Thankfully, the majority of the tracks are enjoyable and as I said earlier, it’s the small, niggling details that lower this album’s stock in my eyes. That’s a shame too because there’s enough variety to keep this album from becoming boring. “Yuukei’s” arrangement of “On a Gentle Hill” is faithful in the way it interprets the original’s relaxing atmosphere without being bound to the original. “Detective Kunkun” manages to one-up the original by bringing out the jazz/swing aspect of its soundtrack counterpart and doing an excellent job in transitioning the original keyboard and guitar melody over to piano. And of course, “Alice Game” is excellent in the way it packs the action and excitement through its pacing and harmony which feels like a big clash as the dolls engage in battle, take a bit of a breather during the fight, and resume the full fury of their assault.
Finally, the album closes out, appropriately enough, with “Toumei Shelter -Piano Sound Version-” which drifts along and gets a bit repetitive at times, but survives the transition to piano better than its OP counterpart, “Kinjirareta Asobi -Piano Sound Version-” which lacks originality and its melodic shifts are too inexplicable to be enjoyable.

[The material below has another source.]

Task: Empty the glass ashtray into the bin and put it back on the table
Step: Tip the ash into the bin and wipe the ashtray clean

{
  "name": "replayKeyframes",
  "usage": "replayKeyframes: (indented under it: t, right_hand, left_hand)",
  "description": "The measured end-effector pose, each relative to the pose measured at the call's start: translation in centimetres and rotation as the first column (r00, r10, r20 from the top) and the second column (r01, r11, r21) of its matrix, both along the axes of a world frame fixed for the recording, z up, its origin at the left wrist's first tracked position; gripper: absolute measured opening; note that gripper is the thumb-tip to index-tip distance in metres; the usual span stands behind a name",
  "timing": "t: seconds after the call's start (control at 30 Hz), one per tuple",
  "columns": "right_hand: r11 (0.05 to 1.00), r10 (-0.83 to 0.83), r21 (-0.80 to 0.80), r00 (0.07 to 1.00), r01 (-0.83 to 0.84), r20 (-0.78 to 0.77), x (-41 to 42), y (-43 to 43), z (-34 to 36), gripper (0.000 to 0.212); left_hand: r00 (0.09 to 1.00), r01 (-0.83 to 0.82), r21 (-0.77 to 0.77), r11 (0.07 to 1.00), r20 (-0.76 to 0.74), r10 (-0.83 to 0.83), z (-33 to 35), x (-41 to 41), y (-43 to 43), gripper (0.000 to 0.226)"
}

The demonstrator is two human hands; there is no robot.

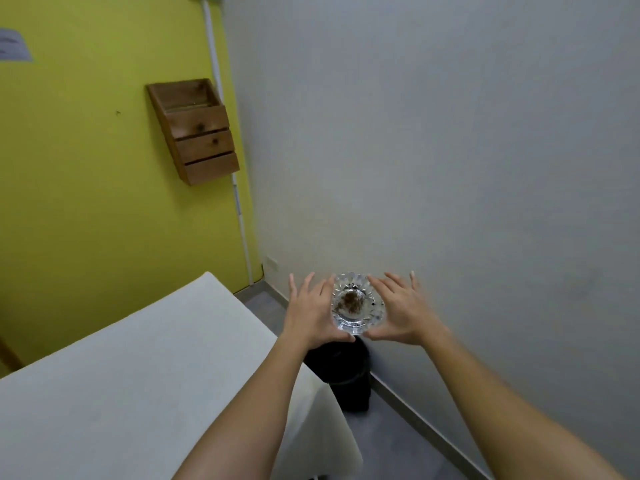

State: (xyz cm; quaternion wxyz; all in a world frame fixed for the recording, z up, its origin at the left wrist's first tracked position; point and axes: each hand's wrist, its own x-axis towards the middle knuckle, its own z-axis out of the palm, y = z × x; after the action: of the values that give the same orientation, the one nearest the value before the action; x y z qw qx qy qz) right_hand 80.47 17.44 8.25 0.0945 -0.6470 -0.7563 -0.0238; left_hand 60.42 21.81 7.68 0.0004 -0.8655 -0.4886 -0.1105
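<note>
Grey wall on the right meets a yellow-green wall on the left, where a wooden wall box hangs beside a white pipe. Below them a white bench runs toward the corner, and a black bin stands on the grey floor just past the bench's corner, close against the grey wall.

The glass ashtray is off the bench, held out in the air above the bin and roughly level, with a brown clump of ash sitting in its middle and a few dark specks on the rim. The left hand and the right hand press on it from opposite sides with palms and thumbs, while the fingers are spread and lifted away from the glass. So both hands are clamped on the ashtray, but only by a flat squeeze, not a wrapped grip.

That looks like the main risk. Cut glass is smooth and heavy, and when it is tipped to dump, a palm squeeze could let it slide out and fall into the bin or onto the floor. The ashtray also appears to sit slightly toward the far edge of the bin's mouth, near the wall, so ash tipped away from the person may land on the floor or the skirting. A fast flip could scatter the light ash; damp residue may stick and need a shake, which loosens the hold further.
</note>
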Motion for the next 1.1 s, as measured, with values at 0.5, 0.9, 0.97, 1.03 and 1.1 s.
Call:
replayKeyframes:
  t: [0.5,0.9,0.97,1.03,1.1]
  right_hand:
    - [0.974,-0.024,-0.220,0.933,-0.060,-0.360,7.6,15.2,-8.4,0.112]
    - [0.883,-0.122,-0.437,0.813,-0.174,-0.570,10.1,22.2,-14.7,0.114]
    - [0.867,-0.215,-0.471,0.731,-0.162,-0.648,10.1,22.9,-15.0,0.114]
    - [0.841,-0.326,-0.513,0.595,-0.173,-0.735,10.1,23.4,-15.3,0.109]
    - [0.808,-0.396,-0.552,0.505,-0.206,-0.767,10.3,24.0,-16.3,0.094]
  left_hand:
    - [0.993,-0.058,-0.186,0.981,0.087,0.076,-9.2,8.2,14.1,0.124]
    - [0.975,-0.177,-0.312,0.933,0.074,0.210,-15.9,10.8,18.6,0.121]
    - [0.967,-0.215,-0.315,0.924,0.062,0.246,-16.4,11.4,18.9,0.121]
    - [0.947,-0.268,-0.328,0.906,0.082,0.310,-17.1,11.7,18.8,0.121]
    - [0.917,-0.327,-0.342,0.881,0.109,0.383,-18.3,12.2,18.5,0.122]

By far, the biggest flaws in this album come from the noticeable transitions as the piece switches from one section to the next and the imperfect transitions can get in the way of being able to fully enjoy the tracks for what they are. To be sure, they are slight missteps, but the small missteps add up and one cannot help but think that the Rozen Maiden Piano Sound Album could have been more competently executed with a few more edits to the arrangements themselves. While it’s by no means bad, I’d only strongly recommend this for Rozen Maiden fans who want to see Shinkichi Mitsumune’s works transcribed over to piano. Otherwise, your mileage will vary.